*** Begin section ***

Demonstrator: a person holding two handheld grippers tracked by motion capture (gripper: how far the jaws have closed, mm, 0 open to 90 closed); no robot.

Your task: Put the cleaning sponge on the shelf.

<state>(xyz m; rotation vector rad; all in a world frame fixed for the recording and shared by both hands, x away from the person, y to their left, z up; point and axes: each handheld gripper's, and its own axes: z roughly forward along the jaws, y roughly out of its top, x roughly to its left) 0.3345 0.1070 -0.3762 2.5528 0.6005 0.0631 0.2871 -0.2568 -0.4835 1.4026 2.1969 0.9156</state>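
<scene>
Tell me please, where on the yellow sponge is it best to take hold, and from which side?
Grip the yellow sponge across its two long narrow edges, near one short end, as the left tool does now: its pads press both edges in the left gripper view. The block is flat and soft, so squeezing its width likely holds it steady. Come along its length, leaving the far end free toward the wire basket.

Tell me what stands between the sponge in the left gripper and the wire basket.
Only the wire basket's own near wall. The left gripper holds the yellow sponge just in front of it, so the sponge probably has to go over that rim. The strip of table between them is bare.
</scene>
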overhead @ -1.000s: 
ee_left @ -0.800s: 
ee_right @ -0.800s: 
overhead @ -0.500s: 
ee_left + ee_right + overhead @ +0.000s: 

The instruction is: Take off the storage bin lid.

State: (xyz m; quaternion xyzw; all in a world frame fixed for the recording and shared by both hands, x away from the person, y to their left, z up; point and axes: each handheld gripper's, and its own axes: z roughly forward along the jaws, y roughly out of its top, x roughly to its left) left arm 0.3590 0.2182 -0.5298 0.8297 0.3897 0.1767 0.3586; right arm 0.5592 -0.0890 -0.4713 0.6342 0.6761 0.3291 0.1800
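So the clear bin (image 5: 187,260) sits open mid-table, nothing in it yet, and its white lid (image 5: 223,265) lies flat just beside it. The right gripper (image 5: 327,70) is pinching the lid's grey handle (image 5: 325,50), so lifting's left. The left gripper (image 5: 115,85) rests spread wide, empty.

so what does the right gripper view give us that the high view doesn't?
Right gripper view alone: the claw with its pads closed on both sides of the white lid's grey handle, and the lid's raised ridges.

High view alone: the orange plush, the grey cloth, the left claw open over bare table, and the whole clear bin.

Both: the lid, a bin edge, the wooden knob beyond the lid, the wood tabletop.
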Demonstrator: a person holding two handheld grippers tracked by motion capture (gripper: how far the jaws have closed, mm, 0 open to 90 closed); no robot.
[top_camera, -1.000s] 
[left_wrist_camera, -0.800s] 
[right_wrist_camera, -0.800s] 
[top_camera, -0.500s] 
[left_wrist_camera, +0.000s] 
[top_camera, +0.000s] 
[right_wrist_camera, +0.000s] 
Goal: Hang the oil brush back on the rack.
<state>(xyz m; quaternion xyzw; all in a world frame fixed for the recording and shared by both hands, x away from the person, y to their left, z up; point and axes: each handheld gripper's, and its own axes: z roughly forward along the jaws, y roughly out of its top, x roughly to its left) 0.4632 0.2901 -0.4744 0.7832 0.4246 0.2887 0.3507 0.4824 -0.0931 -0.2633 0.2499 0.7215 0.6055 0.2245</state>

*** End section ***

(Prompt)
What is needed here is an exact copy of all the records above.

(Exercise output)
Demonstrator: a person holding two handheld grippers tracked by motion capture (gripper: how far the jaws have closed, mm, 0 open to 90 closed); no robot.

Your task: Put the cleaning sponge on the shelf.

<state>(xyz m; rotation vector rad; all in a world frame fixed for the recording and shared by both hands, x away from the person, y to their left, z up; point and axes: each handheld gripper's, and its own axes: z roughly forward along the jaws, y roughly out of its top, x roughly to its left) 0.3345 0.1070 -0.3762 2.5528 0.6005 0.0631 0.2871 -0.2568 -0.4835 1.4026 2.1969 0.9156</state>
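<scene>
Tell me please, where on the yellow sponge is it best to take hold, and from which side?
Grip the yellow sponge across its two long narrow edges, near one short end, as the left tool does now: its pads press both edges in the left gripper view. The block is flat and soft, so squeezing its width likely holds it steady. Come along its length, leaving the far end free toward the wire basket.

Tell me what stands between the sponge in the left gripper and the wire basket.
Only the wire basket's own near wall. The left gripper holds the yellow sponge just in front of it, so the sponge probably has to go over that rim. The strip of table between them is bare.
</scene>
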overhead @ -1.000s: 
ee_left @ -0.800s: 
ee_right @ -0.800s: 
overhead @ -0.500s: 
ee_left + ee_right + overhead @ +0.000s: 

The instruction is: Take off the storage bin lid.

State: (xyz m; quaternion xyzw; all in a world frame fixed for the recording and shared by both hands, x away from the person, y to their left, z up; point and axes: each handheld gripper's, and its own axes: z roughly forward along the jaws, y roughly out of its top, x roughly to its left) left arm 0.3590 0.2182 -0.5298 0.8297 0.3897 0.1767 0.3586; right arm 0.5592 -0.0890 -0.4713 0.6342 0.6761 0.3291 0.1800
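So the clear bin (image 5: 187,260) sits open mid-table, nothing in it yet, and its white lid (image 5: 223,265) lies flat just beside it. The right gripper (image 5: 327,70) is pinching the lid's grey handle (image 5: 325,50), so lifting's left. The left gripper (image 5: 115,85) rests spread wide, empty.

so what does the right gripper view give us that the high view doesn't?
Right gripper view alone: the claw with its pads closed on both sides of the white lid's grey handle, and the lid's raised ridges.

High view alone: the orange plush, the grey cloth, the left claw open over bare table, and the whole clear bin.

Both: the lid, a bin edge, the wooden knob beyond the lid, the wood tabletop.
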Demonstrator: a person holding two handheld grippers tracked by motion capture (gripper: how far the jaws have closed, mm, 0 open to 90 closed); no robot.
[top_camera, -1.000s] 
[left_wrist_camera, -0.800s] 
[right_wrist_camera, -0.800s] 
[top_camera, -0.500s] 
[left_wrist_camera, +0.000s] 
[top_camera, +0.000s] 
[right_wrist_camera, +0.000s] 
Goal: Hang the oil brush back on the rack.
<state>(xyz m; quaternion xyzw; all in a world frame fixed for the recording and shared by both hands, x away from the person, y to their left, z up; point and axes: each handheld gripper's, and its own axes: z roughly forward along the jaws, y roughly out of its top, x roughly to its left) 0.4632 0.2901 -0.4744 0.7832 0.4246 0.2887 0.3507 0.4824 -0.0931 -0.2633 0.2499 0.7215 0.6055 0.2245</state>

Nothing else is required to complete the exercise.